● **Task prompt**:
Copy exactly the lines of the material below that run from the one containing "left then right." through the one containing "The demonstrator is". Copy no other lines.

● **Record excerpts**:
----
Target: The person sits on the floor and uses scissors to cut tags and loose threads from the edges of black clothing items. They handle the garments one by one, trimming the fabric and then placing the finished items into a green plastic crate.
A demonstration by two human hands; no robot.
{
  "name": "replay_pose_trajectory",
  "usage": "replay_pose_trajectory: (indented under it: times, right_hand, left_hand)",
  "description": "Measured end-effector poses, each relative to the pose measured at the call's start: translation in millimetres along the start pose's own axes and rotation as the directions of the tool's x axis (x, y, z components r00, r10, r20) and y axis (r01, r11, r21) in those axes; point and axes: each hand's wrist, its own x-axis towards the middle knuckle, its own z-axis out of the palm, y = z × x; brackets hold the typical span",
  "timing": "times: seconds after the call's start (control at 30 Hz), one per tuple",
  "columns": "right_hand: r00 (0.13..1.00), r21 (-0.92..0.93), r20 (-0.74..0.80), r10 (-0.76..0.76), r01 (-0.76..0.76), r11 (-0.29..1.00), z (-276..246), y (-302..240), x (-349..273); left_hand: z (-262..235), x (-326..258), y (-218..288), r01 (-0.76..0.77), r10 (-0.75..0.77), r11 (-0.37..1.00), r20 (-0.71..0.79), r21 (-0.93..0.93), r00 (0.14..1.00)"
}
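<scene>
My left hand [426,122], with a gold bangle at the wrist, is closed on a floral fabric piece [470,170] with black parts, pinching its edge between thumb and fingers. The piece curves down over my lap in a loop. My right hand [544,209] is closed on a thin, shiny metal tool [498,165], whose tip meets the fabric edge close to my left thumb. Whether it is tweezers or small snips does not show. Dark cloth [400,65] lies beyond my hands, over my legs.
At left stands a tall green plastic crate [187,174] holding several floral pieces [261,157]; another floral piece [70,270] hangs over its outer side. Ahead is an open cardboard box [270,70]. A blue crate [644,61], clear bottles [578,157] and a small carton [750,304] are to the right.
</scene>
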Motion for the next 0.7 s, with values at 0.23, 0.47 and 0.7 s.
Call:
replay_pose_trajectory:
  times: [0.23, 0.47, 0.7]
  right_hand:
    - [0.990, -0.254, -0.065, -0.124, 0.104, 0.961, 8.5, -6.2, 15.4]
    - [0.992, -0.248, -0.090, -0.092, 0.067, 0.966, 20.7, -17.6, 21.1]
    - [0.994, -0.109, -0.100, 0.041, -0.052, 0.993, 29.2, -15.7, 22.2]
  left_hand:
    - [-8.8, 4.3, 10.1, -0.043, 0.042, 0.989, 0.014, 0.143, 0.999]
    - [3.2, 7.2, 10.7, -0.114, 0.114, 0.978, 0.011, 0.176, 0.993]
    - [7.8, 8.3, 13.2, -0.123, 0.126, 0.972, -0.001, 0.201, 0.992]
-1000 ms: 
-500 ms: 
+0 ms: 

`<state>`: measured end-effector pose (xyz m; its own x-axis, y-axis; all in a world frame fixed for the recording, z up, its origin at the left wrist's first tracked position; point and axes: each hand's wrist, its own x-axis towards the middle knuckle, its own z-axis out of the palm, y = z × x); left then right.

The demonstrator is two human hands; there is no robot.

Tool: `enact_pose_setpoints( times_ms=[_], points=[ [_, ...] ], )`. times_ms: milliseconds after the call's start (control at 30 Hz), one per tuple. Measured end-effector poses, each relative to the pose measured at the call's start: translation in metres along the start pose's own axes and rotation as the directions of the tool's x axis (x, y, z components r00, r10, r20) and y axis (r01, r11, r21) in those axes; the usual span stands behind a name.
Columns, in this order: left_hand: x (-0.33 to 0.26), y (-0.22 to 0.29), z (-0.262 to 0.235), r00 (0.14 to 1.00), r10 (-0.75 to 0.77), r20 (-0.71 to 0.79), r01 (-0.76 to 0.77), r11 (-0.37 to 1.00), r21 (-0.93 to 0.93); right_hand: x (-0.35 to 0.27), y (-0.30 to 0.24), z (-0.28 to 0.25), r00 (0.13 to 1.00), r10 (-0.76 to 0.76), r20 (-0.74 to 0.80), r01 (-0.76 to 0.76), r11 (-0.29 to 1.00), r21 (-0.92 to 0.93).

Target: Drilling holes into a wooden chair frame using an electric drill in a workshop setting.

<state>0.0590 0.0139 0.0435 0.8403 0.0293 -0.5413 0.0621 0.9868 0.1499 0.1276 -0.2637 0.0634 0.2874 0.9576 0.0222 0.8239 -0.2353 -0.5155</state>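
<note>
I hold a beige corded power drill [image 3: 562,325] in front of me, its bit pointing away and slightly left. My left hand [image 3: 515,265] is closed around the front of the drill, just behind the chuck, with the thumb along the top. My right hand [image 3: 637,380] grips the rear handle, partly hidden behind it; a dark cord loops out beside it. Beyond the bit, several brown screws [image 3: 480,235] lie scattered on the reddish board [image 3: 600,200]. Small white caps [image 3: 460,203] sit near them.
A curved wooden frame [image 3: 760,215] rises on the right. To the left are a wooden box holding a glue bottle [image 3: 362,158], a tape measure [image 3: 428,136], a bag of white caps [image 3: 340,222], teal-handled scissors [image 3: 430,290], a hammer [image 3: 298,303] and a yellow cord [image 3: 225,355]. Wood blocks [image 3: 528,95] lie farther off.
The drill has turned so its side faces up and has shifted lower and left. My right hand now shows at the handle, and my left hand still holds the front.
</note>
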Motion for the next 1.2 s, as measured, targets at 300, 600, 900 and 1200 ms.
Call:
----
● **Response**:
`<state>`: measured end-effector pose (xyz m; its own x-axis, y-axis; all in a world frame fixed for the recording, z up, its origin at the left wrist's first tracked position; point and axes: each hand's wrist, its own x-axis towards the middle knuckle, its own z-axis out of the palm, y = z × x); left then right.

The demonstrator is two human hands; there is no robot.

That finishes the answer to the exercise.